El burro no estaba bautizado

Teníamos que esperar cada verano, el largo viaje hasta los colores de la quebrada.
Un abra en la sólida cordillera pugnaba por ofrecernos otra visión de su armadura.
Allí nos sumergíamos en el sol y el polvo de las calles con acequia bordeada de piedras que nos empeñábamos en saltar a uno y otro lado.
En nuestros pies la alegría se enseñoreaba, y dábamos paso a la imaginación de mil formas y canciones.
La calidez del cielo cobijaba nuestro desparpajo dilapidando el tiempo con la ingenuidad de la infancia que nos protegería para el mañana.
Entre alguien del grupo surgió la idea. Cada cual en un burro y a tratar de embocar la pelota en el arco. Era la apuesta.
Empujando los burros como un carro cargado, tropiezos, caídas, lamentos y alaridos, alternaban con miradas de cansinos borricos, visiblemente azorados.
La gesta era ardua. Las ancas de los burros parecían paredes de mármol talladas en el aire saturado de polvo y risotadas. Empujados hacia el arco, parecían negarse a cometer semejante acto.

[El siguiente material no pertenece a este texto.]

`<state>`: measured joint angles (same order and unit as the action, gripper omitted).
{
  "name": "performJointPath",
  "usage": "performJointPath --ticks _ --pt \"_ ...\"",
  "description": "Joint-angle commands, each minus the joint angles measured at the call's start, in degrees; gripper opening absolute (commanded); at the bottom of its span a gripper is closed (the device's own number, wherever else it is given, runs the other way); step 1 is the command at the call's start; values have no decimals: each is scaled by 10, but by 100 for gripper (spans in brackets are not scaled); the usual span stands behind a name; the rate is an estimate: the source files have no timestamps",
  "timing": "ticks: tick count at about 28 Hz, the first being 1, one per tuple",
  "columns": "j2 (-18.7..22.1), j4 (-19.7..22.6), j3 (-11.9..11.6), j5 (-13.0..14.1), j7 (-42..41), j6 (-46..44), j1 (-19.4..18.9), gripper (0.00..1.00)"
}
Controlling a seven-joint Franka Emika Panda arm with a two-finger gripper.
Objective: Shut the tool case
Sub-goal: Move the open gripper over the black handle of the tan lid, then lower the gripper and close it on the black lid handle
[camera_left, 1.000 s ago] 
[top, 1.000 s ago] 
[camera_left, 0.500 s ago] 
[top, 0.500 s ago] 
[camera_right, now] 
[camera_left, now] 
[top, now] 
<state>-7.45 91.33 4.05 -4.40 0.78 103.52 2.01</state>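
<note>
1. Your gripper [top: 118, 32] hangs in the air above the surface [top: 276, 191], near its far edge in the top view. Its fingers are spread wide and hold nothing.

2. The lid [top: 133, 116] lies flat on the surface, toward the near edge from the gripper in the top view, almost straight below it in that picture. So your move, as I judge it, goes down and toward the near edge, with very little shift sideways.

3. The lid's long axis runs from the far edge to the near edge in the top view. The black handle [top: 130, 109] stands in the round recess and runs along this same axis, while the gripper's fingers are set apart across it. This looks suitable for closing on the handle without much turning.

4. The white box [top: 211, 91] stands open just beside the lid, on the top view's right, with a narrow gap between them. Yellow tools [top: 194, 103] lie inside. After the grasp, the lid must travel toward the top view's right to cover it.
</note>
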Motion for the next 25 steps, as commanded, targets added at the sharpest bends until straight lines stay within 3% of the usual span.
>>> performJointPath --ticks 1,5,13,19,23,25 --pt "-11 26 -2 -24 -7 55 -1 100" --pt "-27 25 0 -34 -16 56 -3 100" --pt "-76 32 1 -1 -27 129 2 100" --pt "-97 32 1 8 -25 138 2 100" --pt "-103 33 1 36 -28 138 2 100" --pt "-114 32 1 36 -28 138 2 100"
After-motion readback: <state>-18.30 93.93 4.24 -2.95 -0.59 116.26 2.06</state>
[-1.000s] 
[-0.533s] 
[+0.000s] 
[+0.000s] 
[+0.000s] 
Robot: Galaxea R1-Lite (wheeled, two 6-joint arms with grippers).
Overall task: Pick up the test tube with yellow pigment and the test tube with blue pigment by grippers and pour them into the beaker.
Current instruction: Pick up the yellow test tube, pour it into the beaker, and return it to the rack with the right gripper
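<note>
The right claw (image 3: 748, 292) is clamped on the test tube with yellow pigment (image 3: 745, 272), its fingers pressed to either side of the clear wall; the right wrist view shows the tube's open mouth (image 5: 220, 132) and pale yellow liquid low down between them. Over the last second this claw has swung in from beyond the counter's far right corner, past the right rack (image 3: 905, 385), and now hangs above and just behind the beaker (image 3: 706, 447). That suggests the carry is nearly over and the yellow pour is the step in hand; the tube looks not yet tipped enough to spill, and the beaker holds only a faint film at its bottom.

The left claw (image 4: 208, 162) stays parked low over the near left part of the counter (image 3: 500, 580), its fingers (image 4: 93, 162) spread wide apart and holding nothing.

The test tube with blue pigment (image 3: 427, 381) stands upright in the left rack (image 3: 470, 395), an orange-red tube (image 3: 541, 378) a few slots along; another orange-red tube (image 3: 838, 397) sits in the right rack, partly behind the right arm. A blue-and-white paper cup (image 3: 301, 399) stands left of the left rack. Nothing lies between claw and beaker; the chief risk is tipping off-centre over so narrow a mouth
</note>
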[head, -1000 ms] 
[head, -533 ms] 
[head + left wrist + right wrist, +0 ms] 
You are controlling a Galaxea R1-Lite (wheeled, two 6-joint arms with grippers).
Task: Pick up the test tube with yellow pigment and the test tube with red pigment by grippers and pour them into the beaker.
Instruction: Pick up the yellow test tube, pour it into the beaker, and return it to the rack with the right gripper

Alguno que otro se cansaba y sin mediar comunicación a su atareado jinete, se hincaba y resolvía la cuestión acostándose.
Inútiles eran los vituperios y griterías de jinetes y circundantes. El convencimiento no llegaba sin mediar hostilidades que dejaban desfallecientes jugadores como resultado.
Nunca se supo bien quien ganaba cada competencia. Seguro es que al cabo del primer tiempo, solo quedaban despojos de humanos y burros que se negaban a ser bautizados.